Additionally, everyone knows that faith and politics are two combustible topics of conversation that shouldn't be discussed in polite company, much less mixed together. The result of talking about both is that I will almost certainly offend someone, especially since I will speak here in very broad generalizations so as to make a point. What is worse, there are so many people who have written or spoken about the relationship between faith and politics, that I probably can't even say anything that hasn't already been said. So not only will I likely offend many who read this but I will probably do so without even having said anything that was all that provocative; truly the worst of both worlds when it comes to writing and sharing ideas.
Nonetheless, this is a post I have been desiring to write for quite some time.
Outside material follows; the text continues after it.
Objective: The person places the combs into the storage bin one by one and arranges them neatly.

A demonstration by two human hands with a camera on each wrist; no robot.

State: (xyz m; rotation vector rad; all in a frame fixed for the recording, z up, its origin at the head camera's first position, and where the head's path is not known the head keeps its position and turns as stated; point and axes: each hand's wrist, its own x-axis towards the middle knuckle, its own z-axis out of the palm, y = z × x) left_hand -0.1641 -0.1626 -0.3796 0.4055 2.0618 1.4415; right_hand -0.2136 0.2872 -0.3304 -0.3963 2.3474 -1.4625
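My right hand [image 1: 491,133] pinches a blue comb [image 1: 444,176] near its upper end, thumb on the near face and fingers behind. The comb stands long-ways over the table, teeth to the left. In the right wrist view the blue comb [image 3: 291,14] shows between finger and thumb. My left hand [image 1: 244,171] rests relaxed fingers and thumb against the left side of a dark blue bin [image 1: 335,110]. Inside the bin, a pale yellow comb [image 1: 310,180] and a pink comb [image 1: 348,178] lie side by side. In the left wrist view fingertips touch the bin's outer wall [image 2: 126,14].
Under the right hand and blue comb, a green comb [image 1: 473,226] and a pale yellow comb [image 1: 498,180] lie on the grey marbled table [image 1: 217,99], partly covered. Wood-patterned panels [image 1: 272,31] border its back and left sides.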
It is one that has been sitting in the back of my brain for at least a month. So despite my lack of qualifications to say anything about politics or even the relationship between faith and politics, I intend to do just that. I do this not so much because I imagine that I will suddenly solve this problem with which I have been wrestling for years now but mostly just so that I can get this stuff out of my head and into writing and invite others into the conversation in the process. So as you read this, I ask that you read it as just that: an invitation to a fair and honest conversation. Please don't see it as any kind of authoritative words from a pastor and certainly not as words from a McCain or Obama supporter. It is largely nothing more than my own personal struggle with what it means to be a Christian in a democracy like ours and I invite others to see if my struggle rings true with their own.
As I survey the political landscape, there is one thing that seems to be obvious to everyone: Democrats and Republicans are on the opposite end of the spectrum concerning pretty much every issue that matters to Americans today. The way in which Democrats and Republicans understand the relationship between faith and politics does not seem to be an exception to this rule. Each party seems to not only disagree about the issues but also about how one's faith should impact how they respond politically to those issues.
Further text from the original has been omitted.